No documento que prepararam para a consulta sobre a estratégia europeia para a igualdade de género que há-de ver a luz do dia este ano, Philippe Seidel Leroy e Maciej Kucharczyk, da Age Platform Europe Policy Statement, lembram que as mulheres vivem mais tempo do que os homens e ganham menos pelo que são ainda mais afectados pelo elevado custo da prestação de cuidados, o que agrava de isolamento e a solidão. “Onde a saúde e os sistemas de cuidados de longa duração não estão acessíveis, é muitas vezes a família, incluindo pessoas idosas, que cuidam dos familiares dependentes”, referem, pedindo protecção social para os cuidadores informais, como apoio financeiro, créditos para o sistema de pensões, formação, acompanhamento, apoio ao domicílio. Em Portugal, só a partir de Julho os cuidadores informais deverão poder pedir que a sua condição seja reconhecida.

 “Os cuidados são a cola humana que faz as sociedades funcionarem” diz Ana Sofia Fernandes. “Cuidar e ser cuidada devia ser considerado um direito humano! Não é. Nós vivemos numa sociedade que também não nos deixa cuidar!”, insurge-se, referindo-se às longas jornadas de trabalho e à disponibilidade permanente exigida a diversos profissionais. 

A avaliação realça o contributo da prestação de cuidados para a economia. O problema, torna Ana Sofia Fernandes, é que “há uma transferência de recursos das mulheres para a economia que é invisível porque não entra nas contas públicas”. “Sabendo que o cuidado tem um valor económico, sabendo que é pernicioso para a participação das mulheres no mercado de trabalho, sabendo que se as mulheres participassem mais no mercado de trabalho a economia como um todo beneficiaria, é fundamental que haja um investimento, não só no que chamamos a infra-estrutura física, mas também na infra-estrutura social.”

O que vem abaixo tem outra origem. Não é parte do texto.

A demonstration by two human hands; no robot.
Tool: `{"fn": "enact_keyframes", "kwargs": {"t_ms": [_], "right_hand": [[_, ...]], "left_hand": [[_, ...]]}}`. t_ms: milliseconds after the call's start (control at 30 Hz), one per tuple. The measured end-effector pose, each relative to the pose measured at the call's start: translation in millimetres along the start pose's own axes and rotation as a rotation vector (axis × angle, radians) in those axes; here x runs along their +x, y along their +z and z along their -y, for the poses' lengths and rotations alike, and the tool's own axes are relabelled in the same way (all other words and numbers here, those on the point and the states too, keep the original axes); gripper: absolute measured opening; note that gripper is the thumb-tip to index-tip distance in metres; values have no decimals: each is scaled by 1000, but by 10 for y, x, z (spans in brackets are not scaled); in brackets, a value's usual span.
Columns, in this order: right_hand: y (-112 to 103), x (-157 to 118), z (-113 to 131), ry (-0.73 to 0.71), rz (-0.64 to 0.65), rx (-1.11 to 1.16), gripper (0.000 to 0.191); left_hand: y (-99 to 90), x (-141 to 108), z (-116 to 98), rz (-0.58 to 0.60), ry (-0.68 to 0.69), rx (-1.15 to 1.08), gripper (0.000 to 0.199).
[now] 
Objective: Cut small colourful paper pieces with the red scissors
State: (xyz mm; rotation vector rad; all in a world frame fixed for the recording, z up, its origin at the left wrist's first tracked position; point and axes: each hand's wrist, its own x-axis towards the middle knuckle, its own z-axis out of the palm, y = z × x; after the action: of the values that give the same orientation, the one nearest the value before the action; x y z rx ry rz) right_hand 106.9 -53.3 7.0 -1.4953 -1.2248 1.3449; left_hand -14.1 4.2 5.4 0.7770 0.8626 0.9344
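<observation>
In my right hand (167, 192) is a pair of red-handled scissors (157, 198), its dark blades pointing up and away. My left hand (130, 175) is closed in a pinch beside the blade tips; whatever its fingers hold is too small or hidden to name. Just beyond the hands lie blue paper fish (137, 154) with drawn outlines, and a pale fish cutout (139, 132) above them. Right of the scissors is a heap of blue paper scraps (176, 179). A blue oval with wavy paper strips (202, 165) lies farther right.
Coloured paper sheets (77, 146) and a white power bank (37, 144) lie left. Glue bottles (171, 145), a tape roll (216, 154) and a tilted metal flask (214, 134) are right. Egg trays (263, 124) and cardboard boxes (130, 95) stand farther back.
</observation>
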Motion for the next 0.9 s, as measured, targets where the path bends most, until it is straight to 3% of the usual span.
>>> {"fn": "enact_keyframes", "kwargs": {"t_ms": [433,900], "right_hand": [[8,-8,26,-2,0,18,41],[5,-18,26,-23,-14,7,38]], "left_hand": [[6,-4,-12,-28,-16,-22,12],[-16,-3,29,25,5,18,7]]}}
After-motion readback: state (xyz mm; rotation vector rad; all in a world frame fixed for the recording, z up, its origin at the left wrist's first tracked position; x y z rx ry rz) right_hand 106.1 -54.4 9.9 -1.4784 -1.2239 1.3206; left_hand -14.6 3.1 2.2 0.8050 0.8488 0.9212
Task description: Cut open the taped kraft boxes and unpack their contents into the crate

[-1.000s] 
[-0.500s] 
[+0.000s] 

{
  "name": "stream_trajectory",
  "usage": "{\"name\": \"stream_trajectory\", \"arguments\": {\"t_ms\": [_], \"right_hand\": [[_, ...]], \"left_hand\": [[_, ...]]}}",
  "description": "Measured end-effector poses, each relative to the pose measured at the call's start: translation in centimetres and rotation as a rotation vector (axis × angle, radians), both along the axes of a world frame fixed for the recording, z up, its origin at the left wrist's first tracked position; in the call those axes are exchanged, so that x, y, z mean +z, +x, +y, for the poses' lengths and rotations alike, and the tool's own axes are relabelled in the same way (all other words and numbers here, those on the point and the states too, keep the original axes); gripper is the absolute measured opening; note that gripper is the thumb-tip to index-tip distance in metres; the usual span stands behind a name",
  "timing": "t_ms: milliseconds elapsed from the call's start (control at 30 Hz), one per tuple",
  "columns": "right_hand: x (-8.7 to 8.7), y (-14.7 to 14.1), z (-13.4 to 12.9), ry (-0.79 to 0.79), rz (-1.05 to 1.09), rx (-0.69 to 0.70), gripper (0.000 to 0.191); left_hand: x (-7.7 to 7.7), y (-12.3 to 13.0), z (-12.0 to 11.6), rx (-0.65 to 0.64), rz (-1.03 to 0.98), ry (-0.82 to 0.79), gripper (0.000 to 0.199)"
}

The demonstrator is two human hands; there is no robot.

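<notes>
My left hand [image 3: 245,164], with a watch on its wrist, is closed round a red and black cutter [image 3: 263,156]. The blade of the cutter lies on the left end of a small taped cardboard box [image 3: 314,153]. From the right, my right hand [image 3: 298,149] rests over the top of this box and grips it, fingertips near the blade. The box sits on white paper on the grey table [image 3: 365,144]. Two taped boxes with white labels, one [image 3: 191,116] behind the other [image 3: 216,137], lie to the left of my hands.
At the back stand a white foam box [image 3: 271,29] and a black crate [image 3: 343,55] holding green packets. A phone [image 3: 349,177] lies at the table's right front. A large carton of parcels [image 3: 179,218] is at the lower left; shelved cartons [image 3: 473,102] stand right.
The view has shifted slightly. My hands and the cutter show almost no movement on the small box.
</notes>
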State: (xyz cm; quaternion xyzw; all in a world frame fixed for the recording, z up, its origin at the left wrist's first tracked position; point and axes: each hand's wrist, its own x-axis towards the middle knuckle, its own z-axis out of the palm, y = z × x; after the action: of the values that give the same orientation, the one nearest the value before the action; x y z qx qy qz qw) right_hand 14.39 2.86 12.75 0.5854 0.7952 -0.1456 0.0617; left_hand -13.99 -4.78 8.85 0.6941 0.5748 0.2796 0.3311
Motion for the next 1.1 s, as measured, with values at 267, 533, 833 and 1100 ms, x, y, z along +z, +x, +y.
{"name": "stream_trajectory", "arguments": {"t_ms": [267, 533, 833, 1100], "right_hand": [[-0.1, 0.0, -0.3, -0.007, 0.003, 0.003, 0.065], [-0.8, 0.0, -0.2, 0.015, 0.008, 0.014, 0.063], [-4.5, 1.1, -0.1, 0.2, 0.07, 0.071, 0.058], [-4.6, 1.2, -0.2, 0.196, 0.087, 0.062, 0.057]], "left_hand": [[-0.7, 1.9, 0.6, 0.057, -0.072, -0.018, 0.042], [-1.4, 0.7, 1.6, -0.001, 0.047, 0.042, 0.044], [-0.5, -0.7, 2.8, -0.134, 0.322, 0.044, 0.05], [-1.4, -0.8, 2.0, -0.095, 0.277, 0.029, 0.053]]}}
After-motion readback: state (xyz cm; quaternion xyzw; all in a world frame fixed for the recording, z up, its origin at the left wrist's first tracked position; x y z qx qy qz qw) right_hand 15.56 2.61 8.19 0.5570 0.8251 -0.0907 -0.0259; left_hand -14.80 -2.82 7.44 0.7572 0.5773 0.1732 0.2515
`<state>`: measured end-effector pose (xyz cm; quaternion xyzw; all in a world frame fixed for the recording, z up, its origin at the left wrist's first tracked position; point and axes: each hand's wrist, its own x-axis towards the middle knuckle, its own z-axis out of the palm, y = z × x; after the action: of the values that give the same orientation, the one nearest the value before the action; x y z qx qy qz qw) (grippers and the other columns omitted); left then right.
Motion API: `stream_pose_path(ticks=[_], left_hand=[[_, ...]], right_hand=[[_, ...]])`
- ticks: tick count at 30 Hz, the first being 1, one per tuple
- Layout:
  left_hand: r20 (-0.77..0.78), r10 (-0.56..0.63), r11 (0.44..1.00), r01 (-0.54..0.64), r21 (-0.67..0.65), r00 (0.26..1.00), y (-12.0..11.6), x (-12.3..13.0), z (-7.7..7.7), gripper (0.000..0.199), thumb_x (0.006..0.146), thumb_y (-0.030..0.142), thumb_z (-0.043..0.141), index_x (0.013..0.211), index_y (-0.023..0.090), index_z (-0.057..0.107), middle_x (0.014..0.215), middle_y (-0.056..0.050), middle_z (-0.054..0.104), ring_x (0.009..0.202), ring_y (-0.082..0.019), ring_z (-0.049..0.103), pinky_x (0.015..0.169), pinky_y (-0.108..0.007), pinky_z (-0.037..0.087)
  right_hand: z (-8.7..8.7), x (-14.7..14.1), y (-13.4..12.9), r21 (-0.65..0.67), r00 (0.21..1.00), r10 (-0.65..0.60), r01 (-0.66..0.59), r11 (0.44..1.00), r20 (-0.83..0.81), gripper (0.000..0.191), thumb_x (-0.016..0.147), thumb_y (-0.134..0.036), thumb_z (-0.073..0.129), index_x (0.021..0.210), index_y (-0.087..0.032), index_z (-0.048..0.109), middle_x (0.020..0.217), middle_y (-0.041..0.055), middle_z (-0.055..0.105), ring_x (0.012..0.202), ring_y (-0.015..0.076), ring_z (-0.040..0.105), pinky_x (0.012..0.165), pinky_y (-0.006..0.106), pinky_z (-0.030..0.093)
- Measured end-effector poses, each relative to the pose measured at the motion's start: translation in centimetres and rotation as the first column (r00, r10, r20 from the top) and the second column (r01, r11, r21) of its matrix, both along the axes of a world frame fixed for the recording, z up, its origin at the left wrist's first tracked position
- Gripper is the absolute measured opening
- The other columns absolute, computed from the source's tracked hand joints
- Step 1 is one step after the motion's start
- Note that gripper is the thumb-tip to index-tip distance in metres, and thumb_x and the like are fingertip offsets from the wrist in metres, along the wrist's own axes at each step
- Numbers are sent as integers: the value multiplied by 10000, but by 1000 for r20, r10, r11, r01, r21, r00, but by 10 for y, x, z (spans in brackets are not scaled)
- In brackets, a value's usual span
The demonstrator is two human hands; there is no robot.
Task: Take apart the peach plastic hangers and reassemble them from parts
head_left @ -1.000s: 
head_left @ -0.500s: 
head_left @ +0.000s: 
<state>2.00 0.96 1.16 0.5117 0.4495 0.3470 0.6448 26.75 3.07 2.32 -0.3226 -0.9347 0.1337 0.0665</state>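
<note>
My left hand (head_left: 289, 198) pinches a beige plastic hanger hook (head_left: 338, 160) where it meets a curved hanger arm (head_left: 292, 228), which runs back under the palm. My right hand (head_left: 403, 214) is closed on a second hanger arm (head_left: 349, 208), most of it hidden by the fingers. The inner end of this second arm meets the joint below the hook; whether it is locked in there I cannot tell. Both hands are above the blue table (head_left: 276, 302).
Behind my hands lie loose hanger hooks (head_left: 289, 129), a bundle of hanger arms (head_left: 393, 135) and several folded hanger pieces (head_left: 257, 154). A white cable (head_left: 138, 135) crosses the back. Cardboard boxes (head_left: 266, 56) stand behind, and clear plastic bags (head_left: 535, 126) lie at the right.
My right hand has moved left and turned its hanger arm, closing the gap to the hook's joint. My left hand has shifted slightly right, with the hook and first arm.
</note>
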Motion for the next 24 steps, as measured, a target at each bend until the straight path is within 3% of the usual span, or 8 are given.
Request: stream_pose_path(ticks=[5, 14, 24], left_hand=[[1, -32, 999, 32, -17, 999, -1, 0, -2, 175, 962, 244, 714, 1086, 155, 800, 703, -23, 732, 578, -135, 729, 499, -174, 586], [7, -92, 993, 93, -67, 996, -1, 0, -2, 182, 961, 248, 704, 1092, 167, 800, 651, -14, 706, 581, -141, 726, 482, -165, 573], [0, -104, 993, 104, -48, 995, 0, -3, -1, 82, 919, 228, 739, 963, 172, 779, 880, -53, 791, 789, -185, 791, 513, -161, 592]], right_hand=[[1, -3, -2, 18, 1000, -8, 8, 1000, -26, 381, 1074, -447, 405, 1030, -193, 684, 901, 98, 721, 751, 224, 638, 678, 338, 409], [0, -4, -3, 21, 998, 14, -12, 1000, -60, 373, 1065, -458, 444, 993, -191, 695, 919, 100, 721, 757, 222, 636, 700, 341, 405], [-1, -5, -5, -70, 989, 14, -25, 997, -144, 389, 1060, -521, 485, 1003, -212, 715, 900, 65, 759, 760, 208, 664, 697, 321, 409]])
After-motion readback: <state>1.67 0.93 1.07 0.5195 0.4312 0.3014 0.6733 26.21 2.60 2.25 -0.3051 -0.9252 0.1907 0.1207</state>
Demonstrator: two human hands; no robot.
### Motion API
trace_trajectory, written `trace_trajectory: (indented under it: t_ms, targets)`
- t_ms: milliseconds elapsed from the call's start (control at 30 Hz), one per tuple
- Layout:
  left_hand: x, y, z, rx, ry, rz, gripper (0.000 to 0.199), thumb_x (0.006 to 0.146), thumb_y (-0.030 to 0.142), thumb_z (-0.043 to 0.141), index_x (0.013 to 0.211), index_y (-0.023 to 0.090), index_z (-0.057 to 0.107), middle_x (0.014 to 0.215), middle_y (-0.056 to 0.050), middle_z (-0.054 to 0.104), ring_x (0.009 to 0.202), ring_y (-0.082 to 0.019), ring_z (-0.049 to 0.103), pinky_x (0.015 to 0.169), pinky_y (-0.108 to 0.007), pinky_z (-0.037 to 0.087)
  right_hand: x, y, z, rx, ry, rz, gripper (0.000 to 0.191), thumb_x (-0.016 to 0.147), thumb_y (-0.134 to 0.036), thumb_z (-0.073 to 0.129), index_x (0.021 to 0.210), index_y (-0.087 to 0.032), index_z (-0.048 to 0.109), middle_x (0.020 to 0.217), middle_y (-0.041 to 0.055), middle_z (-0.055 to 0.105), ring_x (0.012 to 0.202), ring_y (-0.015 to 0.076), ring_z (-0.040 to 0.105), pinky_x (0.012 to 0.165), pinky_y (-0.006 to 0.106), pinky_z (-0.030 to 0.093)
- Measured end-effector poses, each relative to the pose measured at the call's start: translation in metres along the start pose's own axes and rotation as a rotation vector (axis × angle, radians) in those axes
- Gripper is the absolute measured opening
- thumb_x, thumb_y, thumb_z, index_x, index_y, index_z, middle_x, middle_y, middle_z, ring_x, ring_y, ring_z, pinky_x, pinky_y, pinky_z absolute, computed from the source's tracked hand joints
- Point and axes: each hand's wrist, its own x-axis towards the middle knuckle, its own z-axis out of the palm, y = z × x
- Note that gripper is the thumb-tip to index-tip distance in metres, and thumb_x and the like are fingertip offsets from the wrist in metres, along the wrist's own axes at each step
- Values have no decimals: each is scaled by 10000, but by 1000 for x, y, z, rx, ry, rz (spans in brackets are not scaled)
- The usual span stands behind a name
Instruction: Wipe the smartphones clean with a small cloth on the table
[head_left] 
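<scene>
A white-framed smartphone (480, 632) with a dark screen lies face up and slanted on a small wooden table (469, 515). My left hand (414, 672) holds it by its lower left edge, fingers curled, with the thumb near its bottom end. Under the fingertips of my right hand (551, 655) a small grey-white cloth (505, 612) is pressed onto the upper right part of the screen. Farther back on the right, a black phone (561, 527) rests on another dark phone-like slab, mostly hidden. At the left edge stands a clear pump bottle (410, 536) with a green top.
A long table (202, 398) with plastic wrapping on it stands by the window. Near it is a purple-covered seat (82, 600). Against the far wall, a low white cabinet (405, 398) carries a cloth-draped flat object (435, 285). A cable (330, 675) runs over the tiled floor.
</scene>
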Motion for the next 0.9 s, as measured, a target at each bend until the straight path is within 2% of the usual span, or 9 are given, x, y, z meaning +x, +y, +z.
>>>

Novas ameaças associadas à tecnologia  

Ana Sofia Fernandes esteve na conferência de alto nível organizada pela presidência finlandesa da União Europeia em Outubro e noutros eventos destinados a olhar para os últimos 25 anos. E saiu de lá convencida de que “este processo de revisão da implementação da plataforma de Pequim pela União Europeia é feito num momento-chave para o futuro da realização da igualdade entre mulheres e homens”. Para lá de uma nova Estratégia Europeia para a Igualdade entre Homens e Mulheres, está em cima da mesa o novo quadro financeiro plurianual (2021-2027).

A avaliação reconhece que as atitudes têm estado a mudar, mas reconhece que as gerações mais novas não estão imunes à desigualdade. Persistem desigualdades na educação. As raparigas inclinam-se pouco para as áreas de ciência, tecnologia, engenharia e matemática. O alerta mais estridente deixado pelo relatório do EIGE prende-se com o reduzido número de mulheres que opta por estudar tecnologias da informação e da comunicação e para o ainda menor número que acaba por desenvolver uma carreira nesses sectores – só 17% dos especialistas desta área são do sexo feminino. 

Mas nem só de economia trata este olhar retrospectivo. Também de alterações climáticas, média e violência contra as mulheres. As velhas formas de violência doméstica e de género continuam a fazer vítimas. E emergem novas formas através da internet sobretudo quando ocupam posições de relevo – 80% das deputadas sabem bem o que é violência psicológicas, metade das jovens até hesita em participar em debates nas redes sociais com receio de abusos, um quinto das mulheres são afectadas pelo assédio online.